▸ EXERCISE DIRECTIONS:
In full and word for word, print the data below.

---------- DATASET ENTRIES ----------

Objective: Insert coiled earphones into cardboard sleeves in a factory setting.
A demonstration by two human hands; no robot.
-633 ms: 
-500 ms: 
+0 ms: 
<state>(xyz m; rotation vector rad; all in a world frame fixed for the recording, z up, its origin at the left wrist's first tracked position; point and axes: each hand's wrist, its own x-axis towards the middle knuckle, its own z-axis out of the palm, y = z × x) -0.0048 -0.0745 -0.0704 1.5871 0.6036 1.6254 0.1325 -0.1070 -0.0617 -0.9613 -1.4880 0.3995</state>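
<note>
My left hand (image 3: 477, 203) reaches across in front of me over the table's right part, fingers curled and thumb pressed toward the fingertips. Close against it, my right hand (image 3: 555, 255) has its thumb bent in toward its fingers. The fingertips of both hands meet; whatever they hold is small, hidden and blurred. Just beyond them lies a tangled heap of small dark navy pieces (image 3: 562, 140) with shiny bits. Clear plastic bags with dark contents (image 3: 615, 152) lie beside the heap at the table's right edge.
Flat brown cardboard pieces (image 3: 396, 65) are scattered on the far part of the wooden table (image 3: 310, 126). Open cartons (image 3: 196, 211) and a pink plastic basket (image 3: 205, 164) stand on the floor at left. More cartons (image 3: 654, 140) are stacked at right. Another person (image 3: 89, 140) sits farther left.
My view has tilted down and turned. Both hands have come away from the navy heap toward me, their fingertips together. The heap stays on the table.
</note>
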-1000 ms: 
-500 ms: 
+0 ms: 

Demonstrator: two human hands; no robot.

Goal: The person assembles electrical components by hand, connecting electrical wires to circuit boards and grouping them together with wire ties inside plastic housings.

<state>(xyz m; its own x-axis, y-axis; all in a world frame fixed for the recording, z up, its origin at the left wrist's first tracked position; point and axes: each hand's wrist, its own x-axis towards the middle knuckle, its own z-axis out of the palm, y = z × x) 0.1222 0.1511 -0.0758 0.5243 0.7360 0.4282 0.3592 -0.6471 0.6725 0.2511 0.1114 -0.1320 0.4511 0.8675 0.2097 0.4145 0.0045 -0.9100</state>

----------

▸ SOLUTION TO THE PROBLEM:
Objective: Insert coiled earphones into cardboard sleeves in a factory setting.
A demonstration by two human hands; no robot.
-633 ms: 
-500 ms: 
+0 ms: 
<state>(xyz m; rotation vector rad; all in a world frame fixed for the recording, z up, its origin at the left wrist's first tracked position; point and axes: each hand's wrist, its own x-axis towards the middle knuckle, its own z-axis out of the palm, y = z × x) -0.0048 -0.0745 -0.0704 1.5871 0.6036 1.6254 0.1325 -0.1070 -0.0617 -0.9613 -1.4880 0.3995</state>
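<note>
My left hand (image 3: 477, 203) reaches across in front of me over the table's right part, fingers curled and thumb pressed toward the fingertips. Close against it, my right hand (image 3: 555, 255) has its thumb bent in toward its fingers. The fingertips of both hands meet; whatever they hold is small, hidden and blurred. Just beyond them lies a tangled heap of small dark navy pieces (image 3: 562, 140) with shiny bits. Clear plastic bags with dark contents (image 3: 615, 152) lie beside the heap at the table's right edge.
Flat brown cardboard pieces (image 3: 396, 65) are scattered on the far part of the wooden table (image 3: 310, 126). Open cartons (image 3: 196, 211) and a pink plastic basket (image 3: 205, 164) stand on the floor at left. More cartons (image 3: 654, 140) are stacked at right. Another person (image 3: 89, 140) sits farther left.
My view has tilted down and turned. Both hands have come away from the navy heap toward me, their fingertips together. The heap stays on the table.
</note>
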-1000 ms: 
-500 ms: 
+0 ms: 

Demonstrator: two human hands; no robot.

Goal: The person assembles electrical components by hand, connecting electrical wires to circuit boards and grouping them together with wire ties inside plastic housings.

<state>(xyz m; its own x-axis, y-axis; all in a world frame fixed for the recording, z up, its origin at the left wrist's first tracked position; point and axes: each hand's wrist, its own x-axis towards the middle knuckle, its own z-axis out of the palm, y = z × x) 0.1222 0.1511 -0.0758 0.5243 0.7360 0.4282 0.3592 -0.6471 0.6725 0.2511 0.1114 -0.1320 0.4511 0.8675 0.2097 0.4145 0.0045 -0.9100</state>

With this, the exercise is finished.